▶ **Task directions**
Search the entries below for "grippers" and copy each matching line.

▶ **Extracted material**
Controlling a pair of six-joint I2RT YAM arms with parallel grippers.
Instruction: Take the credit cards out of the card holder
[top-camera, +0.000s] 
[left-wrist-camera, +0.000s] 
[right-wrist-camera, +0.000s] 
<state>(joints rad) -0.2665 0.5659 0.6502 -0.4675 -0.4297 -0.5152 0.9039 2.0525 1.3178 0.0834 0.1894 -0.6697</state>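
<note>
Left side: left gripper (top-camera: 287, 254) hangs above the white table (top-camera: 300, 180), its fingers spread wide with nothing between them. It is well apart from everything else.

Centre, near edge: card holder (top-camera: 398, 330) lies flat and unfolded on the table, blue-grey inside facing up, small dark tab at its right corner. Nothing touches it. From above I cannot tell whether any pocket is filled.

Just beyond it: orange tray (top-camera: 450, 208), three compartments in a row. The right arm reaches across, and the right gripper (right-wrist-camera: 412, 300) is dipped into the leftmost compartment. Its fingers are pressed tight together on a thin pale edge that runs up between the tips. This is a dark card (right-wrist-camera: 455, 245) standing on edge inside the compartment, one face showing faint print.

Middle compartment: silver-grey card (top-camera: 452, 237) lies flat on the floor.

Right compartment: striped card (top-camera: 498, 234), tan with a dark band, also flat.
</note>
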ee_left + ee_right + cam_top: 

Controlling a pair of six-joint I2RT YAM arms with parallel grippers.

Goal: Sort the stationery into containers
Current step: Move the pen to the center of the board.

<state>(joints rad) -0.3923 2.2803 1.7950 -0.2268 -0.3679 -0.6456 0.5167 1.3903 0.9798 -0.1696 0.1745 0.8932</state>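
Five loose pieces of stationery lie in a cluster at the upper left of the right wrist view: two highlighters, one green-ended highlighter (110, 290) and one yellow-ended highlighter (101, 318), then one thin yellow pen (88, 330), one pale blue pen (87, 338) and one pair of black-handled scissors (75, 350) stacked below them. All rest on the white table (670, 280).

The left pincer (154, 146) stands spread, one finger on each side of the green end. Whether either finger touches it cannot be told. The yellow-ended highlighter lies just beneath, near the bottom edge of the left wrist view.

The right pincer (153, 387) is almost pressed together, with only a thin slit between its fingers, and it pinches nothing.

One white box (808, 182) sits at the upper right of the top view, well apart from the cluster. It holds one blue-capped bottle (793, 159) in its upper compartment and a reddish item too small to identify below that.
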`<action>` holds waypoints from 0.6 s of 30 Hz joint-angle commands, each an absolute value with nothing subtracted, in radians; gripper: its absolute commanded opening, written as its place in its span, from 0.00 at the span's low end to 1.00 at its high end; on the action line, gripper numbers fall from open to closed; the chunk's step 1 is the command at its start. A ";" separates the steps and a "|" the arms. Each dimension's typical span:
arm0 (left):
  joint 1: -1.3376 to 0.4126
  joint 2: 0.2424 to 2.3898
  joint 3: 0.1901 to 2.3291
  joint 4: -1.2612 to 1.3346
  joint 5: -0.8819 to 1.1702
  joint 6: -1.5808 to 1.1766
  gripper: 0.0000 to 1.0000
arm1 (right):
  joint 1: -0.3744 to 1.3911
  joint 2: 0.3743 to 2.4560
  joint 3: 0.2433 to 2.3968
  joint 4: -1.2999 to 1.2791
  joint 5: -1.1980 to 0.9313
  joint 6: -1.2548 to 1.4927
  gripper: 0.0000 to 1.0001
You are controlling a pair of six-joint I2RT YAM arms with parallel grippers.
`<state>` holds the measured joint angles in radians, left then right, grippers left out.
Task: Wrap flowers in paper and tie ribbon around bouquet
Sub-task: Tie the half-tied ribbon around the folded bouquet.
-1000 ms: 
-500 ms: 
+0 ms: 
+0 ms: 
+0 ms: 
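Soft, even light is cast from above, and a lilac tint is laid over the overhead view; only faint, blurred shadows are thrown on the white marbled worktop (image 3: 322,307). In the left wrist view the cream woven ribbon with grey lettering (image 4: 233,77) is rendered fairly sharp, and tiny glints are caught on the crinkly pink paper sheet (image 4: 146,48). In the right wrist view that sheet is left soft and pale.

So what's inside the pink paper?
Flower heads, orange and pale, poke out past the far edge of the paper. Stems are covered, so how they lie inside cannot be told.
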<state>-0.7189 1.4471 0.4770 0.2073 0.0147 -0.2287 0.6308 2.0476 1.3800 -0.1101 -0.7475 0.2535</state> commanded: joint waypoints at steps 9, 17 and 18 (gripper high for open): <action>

▶ **Output of the exercise**
Controlling a pair of six-joint I2RT YAM arms with parallel grippers.
Controlling a pair of six-joint I2RT YAM arms with parallel grippers.
You are controlling a pair of six-joint I2RT YAM arms with parallel grippers.
`<state>` holds the measured joint angles in radians, left then right, grippers left out.

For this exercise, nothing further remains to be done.